Not the 26,000-square-foot Florida house they currently lived in. Oh, no. This was a new residence, modeled on Versailles, a 90,000-square-foot mega-mansion with 10 kitchens, 30-plus baths and a closet so big the uninitiated have mistaken it for the master bedroom. That house.

“She was beauty and brains, he was hard work and smarts, and this house is their love child,” Greenfield explains. “When they put that house on the market, I felt like that was the turning point in the film.”

For what started out as an uncertain premise took powerful shape when the 2008 financial crisis hit and rocked the Siegels’ world in ways Greenfield, who made 10 trips to Florida over four years, was ideally positioned to record. “That’s cinéma vérité at its highest,” the director says, “to be there when life is unfolding.”

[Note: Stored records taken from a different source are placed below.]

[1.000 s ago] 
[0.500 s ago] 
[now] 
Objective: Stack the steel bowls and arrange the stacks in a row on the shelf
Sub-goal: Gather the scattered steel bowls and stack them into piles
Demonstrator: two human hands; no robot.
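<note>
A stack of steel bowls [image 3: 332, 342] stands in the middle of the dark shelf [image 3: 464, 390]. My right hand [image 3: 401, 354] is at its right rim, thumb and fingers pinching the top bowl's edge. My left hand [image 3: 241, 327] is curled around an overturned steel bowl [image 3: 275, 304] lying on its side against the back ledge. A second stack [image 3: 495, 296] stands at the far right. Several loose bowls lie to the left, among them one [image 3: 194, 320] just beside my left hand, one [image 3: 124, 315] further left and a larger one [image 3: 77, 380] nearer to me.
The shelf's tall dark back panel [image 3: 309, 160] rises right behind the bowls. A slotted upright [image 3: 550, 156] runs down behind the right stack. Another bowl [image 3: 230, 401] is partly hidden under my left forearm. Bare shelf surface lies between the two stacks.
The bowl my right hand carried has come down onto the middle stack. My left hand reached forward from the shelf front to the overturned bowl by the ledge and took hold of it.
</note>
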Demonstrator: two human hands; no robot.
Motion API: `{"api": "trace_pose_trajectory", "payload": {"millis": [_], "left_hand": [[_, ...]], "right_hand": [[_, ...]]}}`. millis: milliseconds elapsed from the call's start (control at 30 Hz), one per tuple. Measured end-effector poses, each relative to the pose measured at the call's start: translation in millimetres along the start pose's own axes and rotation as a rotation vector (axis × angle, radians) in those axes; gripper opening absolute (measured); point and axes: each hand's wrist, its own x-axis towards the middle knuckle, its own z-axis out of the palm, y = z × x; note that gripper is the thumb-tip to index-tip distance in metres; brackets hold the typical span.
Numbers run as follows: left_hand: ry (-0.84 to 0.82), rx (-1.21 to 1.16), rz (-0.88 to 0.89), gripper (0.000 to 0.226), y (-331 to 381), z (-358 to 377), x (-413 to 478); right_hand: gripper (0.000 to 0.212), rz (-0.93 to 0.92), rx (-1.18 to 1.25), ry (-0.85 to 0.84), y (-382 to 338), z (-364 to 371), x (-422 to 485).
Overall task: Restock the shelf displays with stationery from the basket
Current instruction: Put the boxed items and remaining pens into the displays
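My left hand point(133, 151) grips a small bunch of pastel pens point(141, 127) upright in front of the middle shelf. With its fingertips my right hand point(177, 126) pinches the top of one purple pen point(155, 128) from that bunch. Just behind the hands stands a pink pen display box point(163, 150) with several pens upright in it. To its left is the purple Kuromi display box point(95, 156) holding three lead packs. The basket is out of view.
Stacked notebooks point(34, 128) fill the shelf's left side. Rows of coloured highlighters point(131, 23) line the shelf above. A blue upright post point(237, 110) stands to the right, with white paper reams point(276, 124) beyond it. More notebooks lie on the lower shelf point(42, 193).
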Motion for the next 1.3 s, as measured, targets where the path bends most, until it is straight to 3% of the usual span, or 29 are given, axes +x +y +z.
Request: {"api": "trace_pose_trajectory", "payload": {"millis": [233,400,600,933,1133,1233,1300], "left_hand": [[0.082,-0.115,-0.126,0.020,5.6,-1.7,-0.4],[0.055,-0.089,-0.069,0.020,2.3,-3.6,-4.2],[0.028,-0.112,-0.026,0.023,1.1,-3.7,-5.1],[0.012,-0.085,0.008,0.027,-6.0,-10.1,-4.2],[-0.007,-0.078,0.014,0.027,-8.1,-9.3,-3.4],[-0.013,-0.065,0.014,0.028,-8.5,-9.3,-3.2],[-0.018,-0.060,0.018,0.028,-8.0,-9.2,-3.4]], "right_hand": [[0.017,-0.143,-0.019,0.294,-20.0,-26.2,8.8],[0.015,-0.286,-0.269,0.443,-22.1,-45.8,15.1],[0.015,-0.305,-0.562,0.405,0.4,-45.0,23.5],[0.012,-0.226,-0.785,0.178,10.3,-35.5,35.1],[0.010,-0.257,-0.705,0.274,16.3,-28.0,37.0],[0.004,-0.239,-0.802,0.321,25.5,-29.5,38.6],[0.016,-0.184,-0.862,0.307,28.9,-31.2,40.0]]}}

The Siegels have yet to see “The Queen of Versailles,” but David was upset enough by what the festival wrote about the film to file a defamation suit against the Sundance Institute, Greenfield and Frank Evers, her husband and executive producer.

Sipping coffee in her and Evers’ house and studio compound in Venice, Greenfield can’t comment on the suit because Sundance is involved, but she does say that she was back in Florida for Thanksgiving with the Siegels and adds that the legal action hasn’t affected her relationship with Jackie. Once you meet Greenfield, you realize that continued contact is not surprising. She is warm and gregarious, with impressive positive energy.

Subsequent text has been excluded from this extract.